Liputan6.com, Jakarta - Kasus salah tangkap terhadap 2 warga Solo pada Selasa, 29 Desember 2015, oleh Densus 88 mengundang komentar. Ketua Komisi VIII DPR menyesalkan kejadian itu karena berulangnya kasus salah tangkap bisa mengurangi tingkat profesionalitas Densus 88 dalam memerangi terorisme di Indonesia.

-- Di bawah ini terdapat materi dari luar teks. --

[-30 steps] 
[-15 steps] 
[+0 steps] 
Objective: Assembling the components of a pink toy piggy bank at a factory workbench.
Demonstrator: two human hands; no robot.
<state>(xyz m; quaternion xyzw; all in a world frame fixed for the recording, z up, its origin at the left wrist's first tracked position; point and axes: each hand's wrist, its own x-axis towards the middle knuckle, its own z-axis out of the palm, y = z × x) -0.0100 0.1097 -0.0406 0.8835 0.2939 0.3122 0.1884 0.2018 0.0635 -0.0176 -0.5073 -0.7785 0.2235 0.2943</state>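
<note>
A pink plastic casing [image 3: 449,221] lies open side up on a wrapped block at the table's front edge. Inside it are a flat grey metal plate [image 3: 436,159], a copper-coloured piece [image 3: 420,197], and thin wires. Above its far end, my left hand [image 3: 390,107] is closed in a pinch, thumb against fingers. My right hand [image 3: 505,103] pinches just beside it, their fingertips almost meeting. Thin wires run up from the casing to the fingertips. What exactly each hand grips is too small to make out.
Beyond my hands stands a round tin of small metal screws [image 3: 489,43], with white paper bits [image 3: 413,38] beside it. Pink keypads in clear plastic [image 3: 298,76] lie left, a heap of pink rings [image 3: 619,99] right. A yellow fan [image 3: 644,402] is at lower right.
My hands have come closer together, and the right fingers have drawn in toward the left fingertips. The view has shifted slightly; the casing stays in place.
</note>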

"Apalagi, mereka yang salah tangkap juga mengalami tindak kekerasan fisik dan psikis. Setelah diperiksa, ternyata mereka bukan teroris. Sangat disesalkan ketika ditangkap mereka mengalami tindak kekerasan," ujar Saleh dalam siaran pers yang diterima di Jakarta, Kamis (31/12/2015).
Kasus salah tangkap yang dilakukan Densus 88 bukan pertama kalinya. Sebelum kasus itu, Densus sempat salah menangkap orang pada Juli 2013 dan Mei 2014 di Solo. Ada pula 14 warga Poso menjadi korban salah tangkap pada akhir Desember 2012.
Baca Juga
Namun, baik Densus 88 maupun kepolisian secara institusi belum pernah meminta maaf secara resmi kepada korban.
"Pertengahan Mei 2014, kasus salah tangkap juga terjadi di Solo. Ketika itu yang ditangkap adalah Kadir dari Desa Banyu Harjo. Begitu juga pada akhir Juli 2013. Densus 88 juga salah menangkap 2 orang warga Muhammadiyah, yaitu Sapari dan Mugi Hartanto," kata Saleh.
Dia menyarankan agar kepolisian melakukan 2 hal. Pertama adalah menyatakan permintaan maaf kepada korban dan keluarganya. Kedua, memperbaiki prosedur penangkapan terduga teroris. Densus 88 harus memastikan informasi intelijen harus benar-benar valid dan dapat dipertanggungjawabkan.
"Bagaimanapun juga, korban dan keluarganya tentu merasa sangat dirugikan baik secara fisik maupun psikis," tutur Saleh.